Diodorus ( Greek Διόδωρος ὁ Σικελιώτης Diódōros ho Sikeliṓtēs , Latinized Diodorus Siculus 'Diodorus of Sicily') was an ancient Greek historian of the late Hellenism . He lived in the first half of the 1st century BC. Chr.


Little is known about Diodor's life. He came from the Agyrion polis in Sicily and stayed for a long time in Rome and Egypt (during the 180th Olympiad, i.e. in the period from 60/59 to 57/56 BC).


Diodorus authored in Greek history book named Βιβλιοθήκη ἱστορική Bibliotheke Historian (complete: Διοδώρου τοῦ Σικελιώτου Βιβλιοθήκη ἱστορική , Latin Diodori Siculi Bibliotheca Historica ) and is a universal history in 40 books, of which us the books 1-5 and 11-16 and 18- 20 are preserved. The 17th book has a few small gaps. Books 6-10 and 21-40 have only survived in fragments, primarily through quotations from Byzantine authors. The representation ranges from the legendary prehistory (whereby he also processed mythological stories) to the time of Caesar (probably up to the year 60/59 BC, when Caesar held the consulate ). As far as we know, it is the most comprehensive work of history that was written by a Greek in antiquity and has at least partially been handed down to us, and at the same time forms the “conclusion of Hellenistic historiography” ( Klaus Meister ).

According to Diodorus, he spent 30 years traveling and researching. In his Universal History, however, he included older representations and rewrote them and shortened them (for example, many speeches that are otherwise typical of ancient historiography are missing) so that they were more readable and easier to understand for the audience. The quality of Diodor's work fluctuates greatly, but its historical value cannot always be estimated with certainty, as this depends largely on the sources used. But some were undoubtedly of high quality, especially since Diodorus apparently only used relevant works. According to the prevailing view, for example, he used the work of Hieronymus von Kardia , which is otherwise lost except for a few fragments , an apparently excellent story of the Diadoch period (see “Sources” below). He also used Polybios , Timaios of Tauromenion , Poseidonios and Duris of Samos intensively .

Diodorus mentions his sources quite often. As usual in Hellenism, his narrative style is before Atticistic (less embellished, generally sober and not based on Attic Greek of the 5th / 4th century, but on the Hellenistic Koine ), which is why Diodor's style is clear and legible, but in the Imperial times, when general atticism prevailed, was little appreciated.

Several errors have been identified in his work, such as incorrect dating or confusion of names, which are at least partly based on the sources used. Diodorus did not always follow the timing of his templates because he used a different chronology (according to the Olympiads, Archon years and consulates, see below) which resulted in timing inaccuracies. His self-written passages have only moderate literary value, but his collection of quotations from lost works is priceless, as he is in part the only source from which fragments of these books have come to us to this day. It is of great importance as a source for the period from Philip II from Macedonia to the time of the Diadochi (until 301 BC), but also for large parts of the 5th century BC. BC, for Sicily in general, partly also for the Roman period.

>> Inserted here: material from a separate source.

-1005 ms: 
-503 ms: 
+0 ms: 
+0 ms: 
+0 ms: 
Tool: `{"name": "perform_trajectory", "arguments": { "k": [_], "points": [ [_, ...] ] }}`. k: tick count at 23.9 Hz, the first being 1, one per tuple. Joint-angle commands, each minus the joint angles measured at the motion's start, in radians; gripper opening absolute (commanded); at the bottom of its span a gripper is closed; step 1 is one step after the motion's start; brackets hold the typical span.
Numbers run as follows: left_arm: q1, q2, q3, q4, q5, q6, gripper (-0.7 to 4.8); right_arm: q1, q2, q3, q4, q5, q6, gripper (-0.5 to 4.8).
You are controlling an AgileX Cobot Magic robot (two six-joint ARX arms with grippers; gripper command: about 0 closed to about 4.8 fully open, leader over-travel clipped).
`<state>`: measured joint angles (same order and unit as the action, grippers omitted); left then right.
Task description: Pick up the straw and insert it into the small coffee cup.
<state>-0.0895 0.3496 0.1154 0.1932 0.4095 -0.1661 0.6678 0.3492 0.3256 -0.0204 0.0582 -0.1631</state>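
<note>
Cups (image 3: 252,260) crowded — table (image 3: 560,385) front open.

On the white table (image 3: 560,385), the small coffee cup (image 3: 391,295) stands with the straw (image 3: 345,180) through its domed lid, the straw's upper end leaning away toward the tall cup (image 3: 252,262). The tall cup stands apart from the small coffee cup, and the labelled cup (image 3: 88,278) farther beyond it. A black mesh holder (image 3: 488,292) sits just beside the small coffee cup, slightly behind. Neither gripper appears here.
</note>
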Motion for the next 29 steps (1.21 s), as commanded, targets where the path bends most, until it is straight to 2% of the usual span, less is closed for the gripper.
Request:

Overall, the work also has undeniable advantages, despite obvious flaws (such as the very strong dependence on its templates, content errors or inaccuracies). Therefore, it is now valued considerably higher overall than in older research. For many events it is only thanks to Diodorus that reports are available at all. Overall, his easily readable universal history appears to be a notable attempt to present the historical tradition more or less uniformly up to the end of the Hellenism. For a long time, Diodorus was only seen as an uncreative compiler, and his own creative work is therefore sometimes rated higher than it used to be.


For his universal history, Diodorus used numerous, partly lost or only fragmentarily preserved sources, apparently sticking to well-known relevant authors as a rule. The identification of the individually consulted works is quite problematic, especially since the "single source theory" predominated in older research. According to this, Diodorus followed a source for a period of time that he had more or less mechanically processed in his work. However, this thesis has recently been disputed. So go Klaus Meister and other researchers believe that one can not from a main source, or perhaps several main sources run out, but rather from a main source and one or more secondary sources, which complemented the presentation. Eduard Schwartz , who has dealt extensively with the source criticism of Diodorus, said that Diodor’s universal history could not be described as a work, but only as a compilation. This aspect is also assessed differently today, as it can be shown that Diodorus processed the amount of material relatively independently and thus, according to his own statements, pursued the goal of depicting the deeds of all people in his universal story, which should also exhort the reader to virtue (Diodor I. 1ff.).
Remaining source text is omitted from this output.